Written for the most part in Broken Head, Freedman describes Australian Idle (which isn't a tribute to the singing competition) as cheery, '70s pop.

"No heartbreak, no drinking too much," he says. "Most of the songs are about characters I know. I won't say it's the best work I've ever done because, how would I know? But I will say it's the catchiest thing I've done."

Freedman became a household name in Australia as the frontman of The Whitlams.

The band formed almost 20 years ago and was recently reminded of its most successful release Eternal Nightcap when it came in at No.17 on Triple J's Hottest 100 Australian Albums of All Time earlier this year.

"I started getting texts about it," Freedman says.

"I just thought, 'what strange thing is happening?' I haven't been played on Triple J for years.
It's nice that it's a fond memory in their lives."

Bringing Eternal Nightcap together wasn't an easy task for Freedman back in 1996 after one of the band's members, Steve Plunder, died.

"It's all my songs of my 20s," he says.

Freedman said he was left to fill an entire album without the help of his colleague and looked to his past to bring it all together.

"It was really rich and emotional," he says. "I think it was saved from being too dismal by No Aphrodisiac and You Sound Like Louis Burdett."

Four years later the band's other founding member, Andy Lewis, died.

Despite this "curse" The Whitlams released two more successful albums (Torch The Moon, 2002 and Little Cloud, 2006) and a best of in 2009.

During the six years since The Whitlams' last release, Freedman has hardly been idle, though he likes to think otherwise, when asked how he spent his time.

"Just doing as little as possible really," he says.

"Put my feet up, had a child, travelled, rode my bike.
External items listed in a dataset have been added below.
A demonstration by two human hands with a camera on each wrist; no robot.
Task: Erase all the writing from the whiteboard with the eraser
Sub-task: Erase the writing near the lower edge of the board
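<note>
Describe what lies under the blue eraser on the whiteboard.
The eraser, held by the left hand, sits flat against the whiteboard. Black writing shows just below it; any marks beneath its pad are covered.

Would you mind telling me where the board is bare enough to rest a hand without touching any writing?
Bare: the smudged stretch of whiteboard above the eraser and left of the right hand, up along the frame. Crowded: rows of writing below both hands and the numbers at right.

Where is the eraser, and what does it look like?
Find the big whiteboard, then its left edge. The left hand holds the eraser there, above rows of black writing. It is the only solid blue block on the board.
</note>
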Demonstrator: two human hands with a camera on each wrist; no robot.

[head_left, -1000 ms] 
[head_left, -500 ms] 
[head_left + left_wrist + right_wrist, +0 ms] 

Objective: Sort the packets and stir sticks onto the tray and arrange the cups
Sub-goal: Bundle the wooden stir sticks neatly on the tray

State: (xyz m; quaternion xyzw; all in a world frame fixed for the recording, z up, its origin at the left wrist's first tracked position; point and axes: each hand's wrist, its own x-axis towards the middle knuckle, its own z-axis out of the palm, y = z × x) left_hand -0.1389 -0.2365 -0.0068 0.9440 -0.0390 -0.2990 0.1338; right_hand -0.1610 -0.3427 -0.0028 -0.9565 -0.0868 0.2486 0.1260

It was just nice to live without the pressures of being creative. Like all musicians I still played in a band, still toured and we released our best-of album."

With new band The Idle, Freedman releases his first album outside of The Whitlams and from all reports (filtered through the frontman himself) it's ahappy one with a differentapproach.

"We just wanted to do something that hasn't been done before that no one else is doing at the moment," Freedman says.

"Wolfmother were doing the '70s guitar stuff but I thought I'd do it with piano. We just had fun with the genre."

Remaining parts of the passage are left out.